Economic hardships have proven tough for the $167 million northern Thai Nguyen cement plant.
>> Lowering cement export prices, businesses weakening themselves
>> Cement in a rocky place
With a VND77 billion ($3.6 million) loss after more than a year up and running Thai Nguyen Cement is at the crossroads, continuing its fading existence or going bust due to financial distress.
Thai Nguyen Cement project, developed by Vinaincon, benefited from an array of state incentives like concessionary loans, sourcing foreign loans with state guarantee, borrowing from Ministry of Finance’s (MoF) accumulation fund to pay foreign debts and using commercial loans in a total sum reaching 95 per cent of the project’s total investment capital, tantamount to VND3.046 trillion ($145 million).
However, since construction took seven years, and sponsoring banks failed to arrange capital as undertaken the project had to source part of its investment capital overseas with Vietnamese government acting as underwriter.
Going into production at the time of economic slump when a raft of construction projects faced delay, progress extension or being cut to save costs Thai Nguyen Cement ran at less than 60 per cent designed capacity.
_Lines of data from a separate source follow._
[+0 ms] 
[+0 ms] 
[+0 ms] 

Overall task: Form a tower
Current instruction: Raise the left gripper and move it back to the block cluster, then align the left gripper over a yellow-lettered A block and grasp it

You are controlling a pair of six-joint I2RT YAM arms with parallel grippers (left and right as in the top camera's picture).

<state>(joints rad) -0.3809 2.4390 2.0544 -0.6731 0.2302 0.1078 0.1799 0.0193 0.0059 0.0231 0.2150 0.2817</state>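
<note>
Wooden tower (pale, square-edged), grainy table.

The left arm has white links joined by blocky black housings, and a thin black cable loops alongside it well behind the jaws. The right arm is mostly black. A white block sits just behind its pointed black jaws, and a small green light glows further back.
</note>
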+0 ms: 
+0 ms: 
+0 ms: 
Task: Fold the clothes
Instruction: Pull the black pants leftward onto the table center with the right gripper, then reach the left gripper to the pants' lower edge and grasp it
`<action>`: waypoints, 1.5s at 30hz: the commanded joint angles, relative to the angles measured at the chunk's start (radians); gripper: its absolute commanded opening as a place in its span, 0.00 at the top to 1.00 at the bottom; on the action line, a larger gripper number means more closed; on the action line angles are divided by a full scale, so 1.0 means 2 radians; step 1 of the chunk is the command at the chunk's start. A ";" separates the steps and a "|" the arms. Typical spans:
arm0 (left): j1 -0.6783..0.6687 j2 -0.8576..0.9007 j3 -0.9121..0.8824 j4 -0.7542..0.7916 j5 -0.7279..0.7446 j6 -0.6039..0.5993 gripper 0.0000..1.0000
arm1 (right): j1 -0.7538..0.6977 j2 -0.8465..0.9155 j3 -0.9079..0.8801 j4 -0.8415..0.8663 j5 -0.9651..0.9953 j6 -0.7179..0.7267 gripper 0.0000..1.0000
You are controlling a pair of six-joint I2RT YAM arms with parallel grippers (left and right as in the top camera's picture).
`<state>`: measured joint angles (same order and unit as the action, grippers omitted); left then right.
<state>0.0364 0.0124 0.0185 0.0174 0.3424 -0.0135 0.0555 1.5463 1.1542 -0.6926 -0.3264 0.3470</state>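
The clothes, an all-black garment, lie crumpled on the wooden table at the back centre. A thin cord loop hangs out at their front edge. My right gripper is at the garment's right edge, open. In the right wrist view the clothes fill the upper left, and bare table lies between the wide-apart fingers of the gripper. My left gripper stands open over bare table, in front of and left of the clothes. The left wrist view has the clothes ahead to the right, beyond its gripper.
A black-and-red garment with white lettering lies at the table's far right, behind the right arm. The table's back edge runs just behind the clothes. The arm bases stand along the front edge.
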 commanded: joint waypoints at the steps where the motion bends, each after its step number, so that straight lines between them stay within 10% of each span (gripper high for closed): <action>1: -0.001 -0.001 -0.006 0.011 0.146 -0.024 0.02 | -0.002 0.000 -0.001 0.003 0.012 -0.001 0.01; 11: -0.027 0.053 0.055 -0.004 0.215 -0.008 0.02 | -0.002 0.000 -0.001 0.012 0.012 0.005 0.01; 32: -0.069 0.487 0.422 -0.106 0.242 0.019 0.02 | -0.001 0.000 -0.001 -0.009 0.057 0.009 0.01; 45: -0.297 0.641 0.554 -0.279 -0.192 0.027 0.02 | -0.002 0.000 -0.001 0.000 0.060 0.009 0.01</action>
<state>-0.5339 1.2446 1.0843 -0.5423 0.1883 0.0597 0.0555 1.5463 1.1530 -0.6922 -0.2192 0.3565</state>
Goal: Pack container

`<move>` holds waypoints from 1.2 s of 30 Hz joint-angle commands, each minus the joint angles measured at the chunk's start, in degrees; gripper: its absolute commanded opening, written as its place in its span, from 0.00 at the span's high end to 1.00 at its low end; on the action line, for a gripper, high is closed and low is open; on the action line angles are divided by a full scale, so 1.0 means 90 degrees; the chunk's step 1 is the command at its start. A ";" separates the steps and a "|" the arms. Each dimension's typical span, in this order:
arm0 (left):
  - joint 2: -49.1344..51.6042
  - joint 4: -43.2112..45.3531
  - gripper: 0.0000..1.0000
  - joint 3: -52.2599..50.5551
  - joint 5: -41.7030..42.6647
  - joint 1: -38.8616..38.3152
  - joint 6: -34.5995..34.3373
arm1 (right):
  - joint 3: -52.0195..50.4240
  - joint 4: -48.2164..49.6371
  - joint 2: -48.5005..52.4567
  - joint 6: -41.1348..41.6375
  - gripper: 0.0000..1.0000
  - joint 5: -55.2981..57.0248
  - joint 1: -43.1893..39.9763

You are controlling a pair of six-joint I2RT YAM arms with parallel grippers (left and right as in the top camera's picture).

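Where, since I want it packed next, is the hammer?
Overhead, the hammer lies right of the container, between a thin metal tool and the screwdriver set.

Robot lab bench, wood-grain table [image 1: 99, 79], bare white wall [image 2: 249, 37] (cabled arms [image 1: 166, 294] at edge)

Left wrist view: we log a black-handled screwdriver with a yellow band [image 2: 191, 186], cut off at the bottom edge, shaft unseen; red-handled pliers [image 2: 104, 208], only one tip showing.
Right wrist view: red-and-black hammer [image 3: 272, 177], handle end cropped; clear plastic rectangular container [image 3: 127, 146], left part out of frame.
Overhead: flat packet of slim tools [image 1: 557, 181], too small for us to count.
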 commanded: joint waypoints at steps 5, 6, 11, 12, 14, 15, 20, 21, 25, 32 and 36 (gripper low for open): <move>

By late 2011, the plant saw around 300,000 tonnes unsold stock of cement and clinker valued at VND113 billion ($5.3 million).
Thai Nguyen Cement currently does not have any capital sources to pay debts, according to the MoF.
Thereby, in July 2011 as a guarantor the MoF had to pay over 4 million euros of Thai Nguyen Cement due debt at France-based BNP Paribas.
To deal with the project’s current financial woes, the MoF had proposed the Ministry of Industry and Trade (MoIT) and developer Vinaincon three scenarios - letting the cement plant go bust, shifting the plant to state cement conglomerate Vicem or transferring state capital part of the plant at developer Vinaincon to the State Capital Investment Corporation (SCIC).
However, these three scenarios are perceived as ineffective at this point of time.
First, if the cement plant went bust, the state could loss a huge capital amount since it is rather difficult to sell the project at its real value in current context.
Second, Vicem did not want to acquire a project bogged down in debt like Thai Nguyen Cement as it is also burdened with debts, according to Vicem’s chairman Luong Quang Khai.
Third, in case the plant was transferred to SCIC, industry experts assumed the plant’s performance could hardly be noticeably improved since SCIC did not have much experience in governing and managing cement business and construction industry.
Besides, it takes time for the MoF and SCIC to mull the plant reshuffle plan.
According to Vinaincon’s chief accountant Hoang The Hien, Vinaincon is still waiting the government’s instruction about how to deal with Thai Nguyen cement debts. The plant now runs at 50-60 per cent capacity which fails to cover high borrowing cost and machinery amortisation fees.
To get additional income sources for paying debts, the plant must reach at least 80 per cent capacity, a target now out of reach in the face of low cement market consumption.
Thai Nguyen cement’s total designed capacity is 1.51 million tonnes per year. Its official cement brand is Quang Son.